How to complete this task
What you return must match the listing below word for word.

Given records Block Start

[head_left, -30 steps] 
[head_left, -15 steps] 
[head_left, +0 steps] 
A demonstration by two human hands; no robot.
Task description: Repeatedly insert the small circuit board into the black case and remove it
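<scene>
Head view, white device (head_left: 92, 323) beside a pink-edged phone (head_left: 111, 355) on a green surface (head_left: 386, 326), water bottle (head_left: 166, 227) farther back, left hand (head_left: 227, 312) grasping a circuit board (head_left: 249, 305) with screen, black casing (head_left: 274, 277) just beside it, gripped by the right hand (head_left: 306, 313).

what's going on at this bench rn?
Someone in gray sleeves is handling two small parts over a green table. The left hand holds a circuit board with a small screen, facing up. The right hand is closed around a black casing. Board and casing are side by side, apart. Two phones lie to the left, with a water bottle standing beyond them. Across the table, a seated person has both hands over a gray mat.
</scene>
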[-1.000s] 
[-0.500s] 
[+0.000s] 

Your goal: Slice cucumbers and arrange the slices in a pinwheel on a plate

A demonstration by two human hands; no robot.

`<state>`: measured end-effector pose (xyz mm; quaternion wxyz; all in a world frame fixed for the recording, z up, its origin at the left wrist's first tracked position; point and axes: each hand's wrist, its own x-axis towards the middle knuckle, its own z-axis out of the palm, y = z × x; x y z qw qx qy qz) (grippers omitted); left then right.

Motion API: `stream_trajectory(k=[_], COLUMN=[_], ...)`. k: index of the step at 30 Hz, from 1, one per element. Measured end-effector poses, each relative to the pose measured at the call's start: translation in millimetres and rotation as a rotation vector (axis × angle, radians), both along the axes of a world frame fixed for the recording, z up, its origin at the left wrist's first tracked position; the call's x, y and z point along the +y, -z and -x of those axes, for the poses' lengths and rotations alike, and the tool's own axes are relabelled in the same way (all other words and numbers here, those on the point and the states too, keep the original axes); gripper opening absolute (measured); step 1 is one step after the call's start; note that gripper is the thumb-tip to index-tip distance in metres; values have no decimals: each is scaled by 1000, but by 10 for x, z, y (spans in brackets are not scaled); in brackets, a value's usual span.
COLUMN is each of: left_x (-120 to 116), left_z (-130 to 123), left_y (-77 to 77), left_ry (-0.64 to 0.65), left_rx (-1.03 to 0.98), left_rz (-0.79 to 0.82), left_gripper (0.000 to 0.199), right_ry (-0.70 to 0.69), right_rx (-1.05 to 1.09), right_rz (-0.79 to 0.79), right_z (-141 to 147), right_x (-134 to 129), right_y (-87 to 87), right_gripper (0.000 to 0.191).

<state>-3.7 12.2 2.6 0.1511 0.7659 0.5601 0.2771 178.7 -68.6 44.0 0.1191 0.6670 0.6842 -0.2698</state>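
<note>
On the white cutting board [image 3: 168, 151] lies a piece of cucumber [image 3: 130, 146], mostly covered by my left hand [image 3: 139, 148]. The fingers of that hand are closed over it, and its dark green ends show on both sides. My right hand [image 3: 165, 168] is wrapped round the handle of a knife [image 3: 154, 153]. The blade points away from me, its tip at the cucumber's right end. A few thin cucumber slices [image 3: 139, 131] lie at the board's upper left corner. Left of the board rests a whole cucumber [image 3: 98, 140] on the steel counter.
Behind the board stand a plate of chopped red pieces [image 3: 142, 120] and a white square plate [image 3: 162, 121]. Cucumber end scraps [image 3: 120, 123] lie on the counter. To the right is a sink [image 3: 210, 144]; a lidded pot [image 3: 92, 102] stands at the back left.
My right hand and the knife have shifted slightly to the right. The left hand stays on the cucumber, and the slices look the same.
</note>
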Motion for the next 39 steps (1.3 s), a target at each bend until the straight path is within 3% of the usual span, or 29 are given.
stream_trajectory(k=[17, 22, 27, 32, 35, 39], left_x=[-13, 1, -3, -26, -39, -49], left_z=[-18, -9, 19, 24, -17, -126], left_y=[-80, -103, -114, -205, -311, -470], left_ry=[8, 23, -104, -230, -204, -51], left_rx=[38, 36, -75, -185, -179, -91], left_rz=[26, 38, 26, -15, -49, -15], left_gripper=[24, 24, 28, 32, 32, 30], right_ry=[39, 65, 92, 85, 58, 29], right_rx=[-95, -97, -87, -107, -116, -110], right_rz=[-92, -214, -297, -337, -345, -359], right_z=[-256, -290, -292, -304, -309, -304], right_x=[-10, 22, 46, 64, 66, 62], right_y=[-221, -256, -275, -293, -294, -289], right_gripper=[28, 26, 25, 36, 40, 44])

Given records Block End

Task answer
[head_left, -30 steps] 
[head_left, -15 steps] 
[head_left, +0 steps] 
A demonstration by two human hands; no robot.
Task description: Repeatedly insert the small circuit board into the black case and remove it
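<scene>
Head view, white device (head_left: 92, 323) beside a pink-edged phone (head_left: 111, 355) on a green surface (head_left: 386, 326), water bottle (head_left: 166, 227) farther back, left hand (head_left: 227, 312) grasping a circuit board (head_left: 249, 305) with screen, black casing (head_left: 274, 277) just beside it, gripped by the right hand (head_left: 306, 313).

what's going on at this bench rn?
Someone in gray sleeves is handling two small parts over a green table. The left hand holds a circuit board with a small screen, facing up. The right hand is closed around a black casing. Board and casing are side by side, apart. Two phones lie to the left, with a water bottle standing beyond them. Across the table, a seated person has both hands over a gray mat.
</scene>
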[-1.000s] 
[-0.500s] 
[+0.000s] 

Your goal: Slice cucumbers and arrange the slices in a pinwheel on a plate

A demonstration by two human hands; no robot.

`<state>`: measured end-effector pose (xyz mm; quaternion wxyz; all in a world frame fixed for the recording, z up, its origin at the left wrist's first tracked position; point and axes: each hand's wrist, its own x-axis towards the middle knuckle, its own z-axis out of the palm, y = z × x; x y z qw qx qy qz) (grippers omitted); left then right.

Motion API: `stream_trajectory(k=[_], COLUMN=[_], ...)`. k: index of the step at 30 Hz, from 1, one per element. Measured end-effector poses, each relative to the pose measured at the call's start: translation in millimetres and rotation as a rotation vector (axis × angle, radians), both along the axes of a world frame fixed for the recording, z up, its origin at the left wrist's first tracked position; the call's x, y and z point along the +y, -z and -x of those axes, for the poses' lengths and rotations alike, and the tool's own axes are relabelled in the same way (all other words and numbers here, those on the point and the states too, keep the original axes); gripper opening absolute (measured); step 1 is one step after the call's start; note that gripper is the thumb-tip to index-tip distance in metres; values have no decimals: each is scaled by 1000, but by 10 for x, z, y (spans in brackets are not scaled); in brackets, a value's usual span.
COLUMN is each of: left_x (-120 to 116), left_z (-130 to 123), left_y (-77 to 77), left_ry (-0.64 to 0.65), left_rx (-1.03 to 0.98), left_rz (-0.79 to 0.82), left_gripper (0.000 to 0.199), right_ry (-0.70 to 0.69), right_rx (-1.05 to 1.09), right_rz (-0.79 to 0.79), right_z (-141 to 147), right_x (-134 to 129), right_y (-87 to 87), right_gripper (0.000 to 0.191).

<state>-3.7 12.2 2.6 0.1511 0.7659 0.5601 0.2771 178.7 -68.6 44.0 0.1191 0.6670 0.6842 -0.2698</state>
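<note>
On the white cutting board [image 3: 168, 151] lies a piece of cucumber [image 3: 130, 146], mostly covered by my left hand [image 3: 139, 148]. The fingers of that hand are closed over it, and its dark green ends show on both sides. My right hand [image 3: 165, 168] is wrapped round the handle of a knife [image 3: 154, 153]. The blade points away from me, its tip at the cucumber's right end. A few thin cucumber slices [image 3: 139, 131] lie at the board's upper left corner. Left of the board rests a whole cucumber [image 3: 98, 140] on the steel counter.
Behind the board stand a plate of chopped red pieces [image 3: 142, 120] and a white square plate [image 3: 162, 121]. Cucumber end scraps [image 3: 120, 123] lie on the counter. To the right is a sink [image 3: 210, 144]; a lidded pot [image 3: 92, 102] stands at the back left.
My right hand and the knife have shifted slightly to the right. The left hand stays on the cucumber, and the slices look the same.
</note>
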Motion for the next 39 steps (1.3 s), a target at each bend until the straight path is within 3% of the usual span, or 29 are given.
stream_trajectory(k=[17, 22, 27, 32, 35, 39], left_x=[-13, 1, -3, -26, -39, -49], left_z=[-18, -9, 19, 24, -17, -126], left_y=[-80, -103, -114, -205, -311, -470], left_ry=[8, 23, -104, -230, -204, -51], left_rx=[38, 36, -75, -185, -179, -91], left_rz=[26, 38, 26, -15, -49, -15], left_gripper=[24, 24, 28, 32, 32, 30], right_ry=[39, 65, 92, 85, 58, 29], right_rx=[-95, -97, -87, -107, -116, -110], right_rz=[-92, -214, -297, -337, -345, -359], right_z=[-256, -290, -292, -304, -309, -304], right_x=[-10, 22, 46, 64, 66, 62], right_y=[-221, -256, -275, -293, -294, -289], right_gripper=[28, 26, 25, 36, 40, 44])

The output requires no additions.